All of lore.kernel.org
 help / color / mirror / Atom feed
From: Youquan Song <youquan.song@intel.com>
To: stable@vger.kernel.org, gregkh@linuxfoundation.org
Cc: tim.c.chen@linux.intel.com, ashok.raj@intel.com,
	dave.hansen@intel.com, yi.y.sun@linux.intel.com,
	youquan.song@intel.com, youquan.song@linux.intel.com,
	KarimAllah Ahmed <karahmed@amazon.de>,
	Andrea Arcangeli <aarcange@redhat.com>,
	Andi Kleen <ak@linux.intel.com>,
	Jun Nakajima <jun.nakajima@intel.com>,
	kvm@vger.kernel.org, Andy Lutomirski <luto@kernel.org>,
	Asit Mallick <asit.k.mallick@intel.com>,
	Arjan Van De Ven <arjan.van.de.ven@intel.com>,
	Paolo Bonzini <pbonzini@redhat.com>,
	Dan Williams <dan.j.williams@intel.com>,
	Linus Torvalds <torvalds@linux-foundation.org>
Subject: [PATCH 20/24] KVM/VMX: Allow direct access to MSR_IA32_SPEC_CTRL
Date: Wed, 18 Apr 2018 11:18:28 +0800	[thread overview]
Message-ID: <1524021512-24022-21-git-send-email-youquan.song@intel.com> (raw)
In-Reply-To: <1524021512-24022-1-git-send-email-youquan.song@intel.com>

From: KarimAllah Ahmed <karahmed@amazon.de>

(cherry picked from commit d28b387fb74da95d69d2615732f50cceb38e9a4d)

[ Based on a patch from Ashok Raj <ashok.raj@intel.com> ]

Add direct access to MSR_IA32_SPEC_CTRL for guests.

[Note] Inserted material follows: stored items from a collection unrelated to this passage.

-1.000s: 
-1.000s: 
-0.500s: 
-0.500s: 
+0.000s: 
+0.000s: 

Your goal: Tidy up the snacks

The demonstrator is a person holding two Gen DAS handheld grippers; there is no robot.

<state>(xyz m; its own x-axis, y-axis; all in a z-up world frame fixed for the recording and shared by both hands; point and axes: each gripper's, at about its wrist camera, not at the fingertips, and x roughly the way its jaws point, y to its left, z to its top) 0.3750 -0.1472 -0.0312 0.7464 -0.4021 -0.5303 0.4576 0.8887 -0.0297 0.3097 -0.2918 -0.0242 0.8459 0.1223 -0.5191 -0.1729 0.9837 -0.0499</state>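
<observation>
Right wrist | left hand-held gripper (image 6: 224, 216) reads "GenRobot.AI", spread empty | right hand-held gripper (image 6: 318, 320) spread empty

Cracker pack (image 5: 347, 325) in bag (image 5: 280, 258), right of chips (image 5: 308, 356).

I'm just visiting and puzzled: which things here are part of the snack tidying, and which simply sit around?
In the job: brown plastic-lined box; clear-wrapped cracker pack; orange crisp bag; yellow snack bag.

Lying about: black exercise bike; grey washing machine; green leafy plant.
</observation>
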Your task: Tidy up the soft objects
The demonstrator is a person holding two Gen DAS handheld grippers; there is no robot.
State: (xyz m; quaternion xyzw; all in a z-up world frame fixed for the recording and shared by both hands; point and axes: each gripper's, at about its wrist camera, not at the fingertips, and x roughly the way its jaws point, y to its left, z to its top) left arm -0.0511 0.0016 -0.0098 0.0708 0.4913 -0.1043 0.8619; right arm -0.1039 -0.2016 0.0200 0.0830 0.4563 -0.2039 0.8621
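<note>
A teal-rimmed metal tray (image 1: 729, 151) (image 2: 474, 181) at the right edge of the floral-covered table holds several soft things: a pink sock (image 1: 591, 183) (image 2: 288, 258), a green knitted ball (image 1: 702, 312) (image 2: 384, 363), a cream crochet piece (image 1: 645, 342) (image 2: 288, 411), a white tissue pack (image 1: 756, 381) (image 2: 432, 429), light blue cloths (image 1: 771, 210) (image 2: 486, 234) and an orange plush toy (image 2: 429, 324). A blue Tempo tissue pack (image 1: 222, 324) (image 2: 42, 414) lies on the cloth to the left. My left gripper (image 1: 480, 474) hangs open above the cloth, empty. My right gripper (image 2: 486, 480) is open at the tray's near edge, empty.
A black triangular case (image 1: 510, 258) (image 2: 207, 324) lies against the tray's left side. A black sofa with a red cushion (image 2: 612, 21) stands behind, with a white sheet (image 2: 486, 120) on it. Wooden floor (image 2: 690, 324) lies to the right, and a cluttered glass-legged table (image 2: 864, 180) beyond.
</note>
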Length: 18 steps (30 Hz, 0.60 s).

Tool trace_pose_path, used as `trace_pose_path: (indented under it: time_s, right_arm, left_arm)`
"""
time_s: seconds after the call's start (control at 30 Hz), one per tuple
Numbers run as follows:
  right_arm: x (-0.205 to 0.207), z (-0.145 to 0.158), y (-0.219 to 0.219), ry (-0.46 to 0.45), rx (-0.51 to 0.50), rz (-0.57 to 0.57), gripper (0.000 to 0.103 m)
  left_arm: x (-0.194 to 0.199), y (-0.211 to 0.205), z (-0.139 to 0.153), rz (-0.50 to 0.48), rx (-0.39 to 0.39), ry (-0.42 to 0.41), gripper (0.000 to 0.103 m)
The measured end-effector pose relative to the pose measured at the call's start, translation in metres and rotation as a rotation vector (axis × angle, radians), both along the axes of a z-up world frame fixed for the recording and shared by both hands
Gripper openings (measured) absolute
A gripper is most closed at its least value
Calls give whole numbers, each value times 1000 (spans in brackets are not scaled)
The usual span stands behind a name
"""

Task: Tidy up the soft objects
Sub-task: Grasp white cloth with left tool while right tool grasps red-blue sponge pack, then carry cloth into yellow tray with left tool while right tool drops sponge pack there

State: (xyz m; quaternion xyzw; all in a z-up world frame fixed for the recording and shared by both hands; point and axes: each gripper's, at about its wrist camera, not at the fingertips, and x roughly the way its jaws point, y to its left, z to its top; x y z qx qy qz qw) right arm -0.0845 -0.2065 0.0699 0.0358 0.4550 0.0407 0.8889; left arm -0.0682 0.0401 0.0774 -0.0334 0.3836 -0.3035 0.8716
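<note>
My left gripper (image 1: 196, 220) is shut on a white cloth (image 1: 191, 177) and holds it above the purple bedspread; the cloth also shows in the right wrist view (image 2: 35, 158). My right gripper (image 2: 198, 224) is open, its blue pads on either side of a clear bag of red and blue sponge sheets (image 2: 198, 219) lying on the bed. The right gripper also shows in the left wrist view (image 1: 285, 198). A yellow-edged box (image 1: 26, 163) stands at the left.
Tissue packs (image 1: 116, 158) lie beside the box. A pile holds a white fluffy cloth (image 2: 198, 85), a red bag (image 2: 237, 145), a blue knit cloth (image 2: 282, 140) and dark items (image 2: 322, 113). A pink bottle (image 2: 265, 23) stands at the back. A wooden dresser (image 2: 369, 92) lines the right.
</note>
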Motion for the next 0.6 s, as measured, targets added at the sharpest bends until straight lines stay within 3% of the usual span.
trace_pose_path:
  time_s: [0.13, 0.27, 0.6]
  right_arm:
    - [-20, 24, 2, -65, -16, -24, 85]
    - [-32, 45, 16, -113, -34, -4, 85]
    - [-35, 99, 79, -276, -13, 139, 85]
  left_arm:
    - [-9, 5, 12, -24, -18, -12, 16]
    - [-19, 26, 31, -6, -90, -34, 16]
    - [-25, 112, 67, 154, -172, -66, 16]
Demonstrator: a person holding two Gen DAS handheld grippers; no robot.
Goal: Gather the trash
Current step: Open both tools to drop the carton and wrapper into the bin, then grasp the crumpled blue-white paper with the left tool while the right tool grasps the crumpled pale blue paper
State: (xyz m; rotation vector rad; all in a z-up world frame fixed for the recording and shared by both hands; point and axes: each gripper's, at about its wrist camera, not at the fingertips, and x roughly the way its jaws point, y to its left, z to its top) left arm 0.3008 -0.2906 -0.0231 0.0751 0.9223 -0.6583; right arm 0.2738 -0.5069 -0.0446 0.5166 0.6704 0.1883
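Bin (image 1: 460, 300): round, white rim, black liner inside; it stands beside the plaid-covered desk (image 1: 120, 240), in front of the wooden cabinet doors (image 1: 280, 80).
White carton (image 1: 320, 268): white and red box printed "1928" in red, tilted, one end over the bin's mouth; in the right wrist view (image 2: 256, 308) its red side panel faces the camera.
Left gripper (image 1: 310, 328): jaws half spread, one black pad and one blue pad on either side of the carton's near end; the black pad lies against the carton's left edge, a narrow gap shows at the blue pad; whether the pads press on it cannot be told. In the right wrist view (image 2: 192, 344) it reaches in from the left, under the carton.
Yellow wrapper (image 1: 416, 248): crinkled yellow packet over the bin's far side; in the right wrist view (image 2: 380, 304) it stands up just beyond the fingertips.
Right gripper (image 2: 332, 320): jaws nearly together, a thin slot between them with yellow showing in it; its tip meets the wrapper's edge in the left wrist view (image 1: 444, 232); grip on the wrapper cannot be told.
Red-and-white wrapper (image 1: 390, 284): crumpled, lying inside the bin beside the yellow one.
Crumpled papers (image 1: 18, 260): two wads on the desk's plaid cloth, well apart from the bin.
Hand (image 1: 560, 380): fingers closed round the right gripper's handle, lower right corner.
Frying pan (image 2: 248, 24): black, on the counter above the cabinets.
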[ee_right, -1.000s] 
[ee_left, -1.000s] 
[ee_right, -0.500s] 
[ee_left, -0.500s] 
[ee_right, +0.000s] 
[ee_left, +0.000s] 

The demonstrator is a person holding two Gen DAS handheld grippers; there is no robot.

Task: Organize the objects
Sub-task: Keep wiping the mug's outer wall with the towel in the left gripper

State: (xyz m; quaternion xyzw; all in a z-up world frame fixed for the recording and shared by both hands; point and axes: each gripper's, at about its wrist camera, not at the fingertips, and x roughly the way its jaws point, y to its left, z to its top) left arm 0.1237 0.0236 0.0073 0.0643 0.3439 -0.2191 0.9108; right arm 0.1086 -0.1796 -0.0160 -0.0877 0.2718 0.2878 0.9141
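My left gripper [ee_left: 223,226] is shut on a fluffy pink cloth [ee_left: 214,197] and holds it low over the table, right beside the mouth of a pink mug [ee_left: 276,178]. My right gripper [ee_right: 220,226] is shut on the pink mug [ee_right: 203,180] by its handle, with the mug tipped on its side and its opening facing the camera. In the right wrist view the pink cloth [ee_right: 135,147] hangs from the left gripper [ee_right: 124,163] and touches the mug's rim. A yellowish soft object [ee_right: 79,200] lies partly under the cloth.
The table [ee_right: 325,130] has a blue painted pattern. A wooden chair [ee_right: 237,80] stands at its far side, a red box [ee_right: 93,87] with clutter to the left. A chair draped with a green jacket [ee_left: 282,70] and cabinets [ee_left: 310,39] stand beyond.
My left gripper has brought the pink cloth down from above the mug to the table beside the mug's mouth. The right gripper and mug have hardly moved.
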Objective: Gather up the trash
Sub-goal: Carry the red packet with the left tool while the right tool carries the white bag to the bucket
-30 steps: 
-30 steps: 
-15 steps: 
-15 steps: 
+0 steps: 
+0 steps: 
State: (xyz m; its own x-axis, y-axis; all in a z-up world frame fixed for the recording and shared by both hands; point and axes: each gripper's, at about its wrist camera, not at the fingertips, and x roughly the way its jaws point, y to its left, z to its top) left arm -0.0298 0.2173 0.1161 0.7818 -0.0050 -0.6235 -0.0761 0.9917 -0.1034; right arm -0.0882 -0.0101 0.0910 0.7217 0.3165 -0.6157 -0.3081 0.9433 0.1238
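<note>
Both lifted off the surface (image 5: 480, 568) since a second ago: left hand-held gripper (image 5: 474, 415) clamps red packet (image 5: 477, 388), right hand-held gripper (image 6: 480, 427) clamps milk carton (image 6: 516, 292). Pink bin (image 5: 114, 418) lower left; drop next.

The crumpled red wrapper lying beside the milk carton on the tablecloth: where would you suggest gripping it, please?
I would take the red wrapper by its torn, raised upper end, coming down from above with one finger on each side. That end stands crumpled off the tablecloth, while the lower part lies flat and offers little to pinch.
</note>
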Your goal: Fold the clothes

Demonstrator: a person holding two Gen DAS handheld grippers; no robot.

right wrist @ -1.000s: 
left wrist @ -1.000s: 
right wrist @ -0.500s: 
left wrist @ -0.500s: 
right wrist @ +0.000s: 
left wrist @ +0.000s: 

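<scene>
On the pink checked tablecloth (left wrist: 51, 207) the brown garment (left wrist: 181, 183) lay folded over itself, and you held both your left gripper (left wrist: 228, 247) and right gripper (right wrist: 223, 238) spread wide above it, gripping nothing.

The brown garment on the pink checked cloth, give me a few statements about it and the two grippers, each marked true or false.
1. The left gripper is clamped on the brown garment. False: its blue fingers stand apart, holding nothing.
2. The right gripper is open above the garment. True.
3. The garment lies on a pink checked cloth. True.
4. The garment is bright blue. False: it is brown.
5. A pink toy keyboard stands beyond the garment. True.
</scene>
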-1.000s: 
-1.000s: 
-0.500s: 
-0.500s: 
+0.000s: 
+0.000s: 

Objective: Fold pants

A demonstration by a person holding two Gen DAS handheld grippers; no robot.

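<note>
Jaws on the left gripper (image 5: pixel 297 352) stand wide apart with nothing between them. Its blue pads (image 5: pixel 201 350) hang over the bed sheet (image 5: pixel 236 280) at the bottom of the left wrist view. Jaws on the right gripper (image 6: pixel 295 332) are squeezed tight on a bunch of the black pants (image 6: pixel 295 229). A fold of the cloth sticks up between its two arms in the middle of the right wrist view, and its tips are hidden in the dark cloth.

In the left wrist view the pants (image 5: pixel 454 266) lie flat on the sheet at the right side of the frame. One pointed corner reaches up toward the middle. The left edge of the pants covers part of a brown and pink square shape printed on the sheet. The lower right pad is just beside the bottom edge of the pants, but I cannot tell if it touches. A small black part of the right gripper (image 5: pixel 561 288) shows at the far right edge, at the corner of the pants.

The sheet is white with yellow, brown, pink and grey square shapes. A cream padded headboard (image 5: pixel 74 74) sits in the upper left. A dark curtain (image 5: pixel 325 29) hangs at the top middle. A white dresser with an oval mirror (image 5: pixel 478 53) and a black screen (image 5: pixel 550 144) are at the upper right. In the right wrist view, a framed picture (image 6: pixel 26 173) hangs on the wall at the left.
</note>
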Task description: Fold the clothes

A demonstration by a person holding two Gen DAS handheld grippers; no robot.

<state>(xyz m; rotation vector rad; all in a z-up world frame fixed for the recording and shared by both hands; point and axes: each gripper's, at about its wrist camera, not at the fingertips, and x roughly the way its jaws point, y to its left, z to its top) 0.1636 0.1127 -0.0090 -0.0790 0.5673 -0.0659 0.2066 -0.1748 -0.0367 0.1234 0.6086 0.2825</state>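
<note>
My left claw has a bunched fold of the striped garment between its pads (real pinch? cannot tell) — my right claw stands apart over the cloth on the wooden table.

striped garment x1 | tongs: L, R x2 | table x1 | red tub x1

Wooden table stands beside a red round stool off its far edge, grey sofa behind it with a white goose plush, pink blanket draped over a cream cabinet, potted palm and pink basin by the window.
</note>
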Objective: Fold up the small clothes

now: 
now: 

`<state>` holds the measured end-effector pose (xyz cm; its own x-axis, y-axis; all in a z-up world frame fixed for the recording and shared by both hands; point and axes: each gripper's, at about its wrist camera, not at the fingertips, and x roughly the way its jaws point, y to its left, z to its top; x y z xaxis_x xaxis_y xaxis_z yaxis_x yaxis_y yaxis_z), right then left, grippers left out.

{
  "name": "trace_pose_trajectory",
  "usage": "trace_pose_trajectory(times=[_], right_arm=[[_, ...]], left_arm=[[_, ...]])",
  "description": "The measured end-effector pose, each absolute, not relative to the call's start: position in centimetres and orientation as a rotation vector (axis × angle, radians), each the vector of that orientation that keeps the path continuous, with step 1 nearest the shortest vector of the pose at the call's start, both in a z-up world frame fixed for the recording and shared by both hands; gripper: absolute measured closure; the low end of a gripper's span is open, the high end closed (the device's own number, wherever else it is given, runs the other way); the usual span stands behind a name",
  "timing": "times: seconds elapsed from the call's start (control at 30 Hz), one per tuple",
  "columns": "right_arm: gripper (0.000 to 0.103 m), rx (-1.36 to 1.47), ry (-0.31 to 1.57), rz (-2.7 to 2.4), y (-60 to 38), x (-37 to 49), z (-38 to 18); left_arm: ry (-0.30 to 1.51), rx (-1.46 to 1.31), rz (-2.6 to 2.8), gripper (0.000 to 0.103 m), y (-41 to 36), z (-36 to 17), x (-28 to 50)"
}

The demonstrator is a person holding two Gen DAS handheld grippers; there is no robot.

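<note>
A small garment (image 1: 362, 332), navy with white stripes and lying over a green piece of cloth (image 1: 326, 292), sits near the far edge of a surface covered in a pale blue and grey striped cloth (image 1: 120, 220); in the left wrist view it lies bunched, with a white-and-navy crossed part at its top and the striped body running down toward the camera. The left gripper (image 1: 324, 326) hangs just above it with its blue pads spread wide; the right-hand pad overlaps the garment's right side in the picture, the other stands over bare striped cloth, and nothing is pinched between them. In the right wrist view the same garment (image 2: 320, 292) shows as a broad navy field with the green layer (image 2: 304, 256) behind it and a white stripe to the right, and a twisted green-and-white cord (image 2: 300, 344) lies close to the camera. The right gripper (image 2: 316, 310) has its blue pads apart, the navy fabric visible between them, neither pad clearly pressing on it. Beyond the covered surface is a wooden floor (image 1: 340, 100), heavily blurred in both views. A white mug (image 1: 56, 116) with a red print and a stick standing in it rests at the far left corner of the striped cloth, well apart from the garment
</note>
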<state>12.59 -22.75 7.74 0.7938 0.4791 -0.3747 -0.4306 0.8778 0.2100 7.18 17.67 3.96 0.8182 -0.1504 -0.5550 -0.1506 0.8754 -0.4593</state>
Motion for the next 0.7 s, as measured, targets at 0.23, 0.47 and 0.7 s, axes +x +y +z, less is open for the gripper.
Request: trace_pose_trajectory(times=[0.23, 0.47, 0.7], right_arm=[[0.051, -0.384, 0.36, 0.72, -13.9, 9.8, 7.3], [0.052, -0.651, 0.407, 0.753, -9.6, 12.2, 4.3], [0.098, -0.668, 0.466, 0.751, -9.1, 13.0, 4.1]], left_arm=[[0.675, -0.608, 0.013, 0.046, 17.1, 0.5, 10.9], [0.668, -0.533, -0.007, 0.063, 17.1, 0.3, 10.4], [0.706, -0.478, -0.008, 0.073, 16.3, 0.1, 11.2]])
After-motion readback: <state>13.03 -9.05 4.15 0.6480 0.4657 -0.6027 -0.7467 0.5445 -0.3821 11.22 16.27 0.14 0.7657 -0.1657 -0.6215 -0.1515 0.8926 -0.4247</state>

This is needed for
guests that will only mitigate Spectre V2 through IBRS+IBPB and will not
be using a retpoline+IBPB based approach.

To avoid the overhead of saving and restoring the MSR_IA32_SPEC_CTRL for
guests that do not actually use the MSR, only start saving and restoring
when a non-zero is written to it.

No attempt is made to handle STIBP here, intentionally. Filtering STIBP
may be added in a future patch, which may require trapping all writes
if we don't want to pass it through directly to the guest.

[dwmw2: Clean up CPUID bits, save/restore manually, handle reset]

Signed-off-by: KarimAllah Ahmed <karahmed@amazon.de>
Signed-off-by: David Woodhouse <dwmw@amazon.co.uk>
Signed-off-by: Thomas Gleixner <tglx@linutronix.de>
Reviewed-by: Darren Kenny <darren.kenny@oracle.com>
Reviewed-by: Konrad Rzeszutek Wilk <konrad.wilk@oracle.com>
Reviewed-by: Jim Mattson <jmattson@google.com>
Cc: Andrea Arcangeli <aarcange@redhat.com>
Cc: Andi Kleen <ak@linux.intel.com>
Cc: Jun Nakajima <jun.nakajima@intel.com>
Cc: kvm@vger.kernel.org
Cc: Dave Hansen <dave.hansen@intel.com>
Cc: Tim Chen <tim.c.chen@linux.intel.com>
Cc: Andy Lutomirski <luto@kernel.org>
Cc: Asit Mallick <asit.k.mallick@intel.com>
Cc: Arjan Van De Ven <arjan.van.de.ven@intel.com>
Cc: Greg KH <gregkh@linuxfoundation.org>
Cc: Paolo Bonzini <pbonzini@redhat.com>
Cc: Dan Williams <dan.j.williams@intel.com>
Cc: Linus Torvalds <torvalds@linux-foundation.org>
Cc: Ashok Raj <ashok.raj@intel.com>
Link: https://lkml.kernel.org/r/1517522386-18410-5-git-send-email-karahmed@amazon.de
Signed-off-by: David Woodhouse <dwmw@amazon.co.uk>
Signed-off-by: Yi Sun <yi.y.sun@linux.intel.com> [v4.4 backport]

Conflicts:
	arch/x86/kvm/vmx.c
---
 arch/x86/kvm/cpuid.c |   8 ++--
 arch/x86/kvm/cpuid.h |  11 ++++++
 arch/x86/kvm/vmx.c   | 103 ++++++++++++++++++++++++++++++++++++++++++++++++++-
 arch/x86/kvm/x86.c   |   2 +-
 4 files changed, 118 insertions(+), 6 deletions(-)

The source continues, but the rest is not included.